I just received my issue of Ag Magazine, a 12 year old UK based fine arts photography quarterly that is heavily focused on photography and darkroom technique, with some aesthetic discussions (mainly courtesy of photo critic A.D. Coleman), artist portfolios and brief reviews of books sprinkled in. I chanced upon the publication purely by accident when browsing Amazon...did you know they have a magazine subscription area? I didn't, but purely on impulse, I browsed their photography category, and came across Ag, which intrigued me because the regular writers were folks I'd recognized as being smart and down to earth authorities on photography; besides Coleman, there is Eddie Ephraums and (the recently deceased) Barry Thornton.
Even more impulsively and irrationally, I sprung for a subscription, and so far I have enjoyed what I've gotten. For American readers familiar with photographic magazines, the best description I can make for Ag is that they're a hybrid of Photo Techniques (more technique oriented) and Lenswork (more oriented toward fine arts), and Ag shares Lenswork's form factor, which is smaller and more like a booklet. I have yet to fully read through the latest issue of Ag, but one of the immediate highlights is an article by A.D. Coleman on the haunting self-portraits of Laurence Demaison, who I'd never come across before.
Ag is, unfortunately, not cheap, nor is it carried by US bookstores to the best of my knowledge (though really well-stocked urban bookstores may carry it)...and it's very expensive even by the standards of fine arts publications, especially one so focused on technique...about $20 to $25 an issue as part of a yearly subscription. They are building up their website gradually, though, and perhaps we'll see at least a taste of their high quality content and writing online in the future.
Sometimes, in a fit of "grass is greener on the other side" syndrome, I'll lament how folks in Europe get all the good stuff...take for example Vogue magazine, which is at least interesting and occasionally electrifying in the UK and Italian versions and positively sleep-inducing in its American incarnation. I had an old UK Vogue lying around from my travel last summer and looked through it, and it had more interesting ideas and layouts than the last half-dozen American Vogues combined.

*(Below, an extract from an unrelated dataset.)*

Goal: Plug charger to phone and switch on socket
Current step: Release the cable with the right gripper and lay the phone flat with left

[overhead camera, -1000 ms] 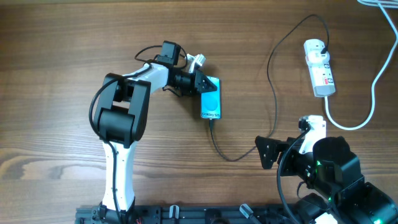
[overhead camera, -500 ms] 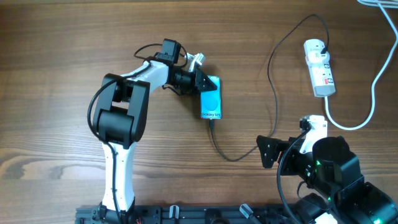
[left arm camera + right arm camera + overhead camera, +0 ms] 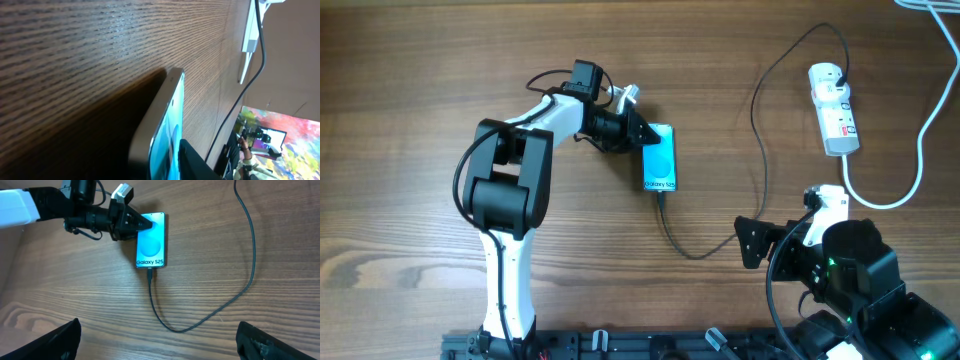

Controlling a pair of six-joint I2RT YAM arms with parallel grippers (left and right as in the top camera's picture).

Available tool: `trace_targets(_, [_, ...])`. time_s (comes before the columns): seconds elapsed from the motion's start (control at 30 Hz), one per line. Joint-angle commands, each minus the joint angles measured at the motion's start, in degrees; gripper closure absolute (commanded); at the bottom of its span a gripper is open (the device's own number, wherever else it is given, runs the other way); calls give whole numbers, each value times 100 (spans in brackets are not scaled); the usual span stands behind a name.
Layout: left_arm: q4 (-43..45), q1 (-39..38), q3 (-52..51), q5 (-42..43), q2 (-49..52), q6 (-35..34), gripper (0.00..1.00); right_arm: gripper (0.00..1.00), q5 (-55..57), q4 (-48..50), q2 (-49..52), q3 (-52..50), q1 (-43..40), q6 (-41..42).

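Phone (image 3: pixel 660 160) lies face up mid-table, charger (image 3: pixel 757 120) tip at its bottom edge. Socket (image 3: pixel 833 122) sits far right. Left gripper (image 3: pixel 638 130) is at the phone's top corner, grip unclear. Right gripper (image 3: pixel 752 243) gapes wide, empty.

Phone (image 3: pixel 151 245): "Galaxy S25", dark txt on white strip at screen btm, clear in right wrist view. Overhead shows same strip, txt too small to read. Socket (image 3: pixel 833 112): small red marks, unreadable.
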Motion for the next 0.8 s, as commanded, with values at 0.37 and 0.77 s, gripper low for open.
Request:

The latest issue is no exception: the only remotely interesting photography comes from Mario Testino's images of Natalie Portman inspired by her role in Cold Mountain (which as a movie seems to be inspiring interesting celebrity photography)...and Irving Penn steals the show with his image accompanying a feature on the allure of mud in beauty products.
Bare Necessities, Irving Penn
Oh, and though I gave props to Interview Magazine in my post A Guilty Pleasure, their latest issue (Feb 2004) is very boring as well: the obligatory spring/summer fashion feature (with photography by Cleo Sullivan) is cute (but relies as much on illustration as it does on photography). Otherwise, the most interesting thing from a photography/design standpoint is the Prada foldout in the center.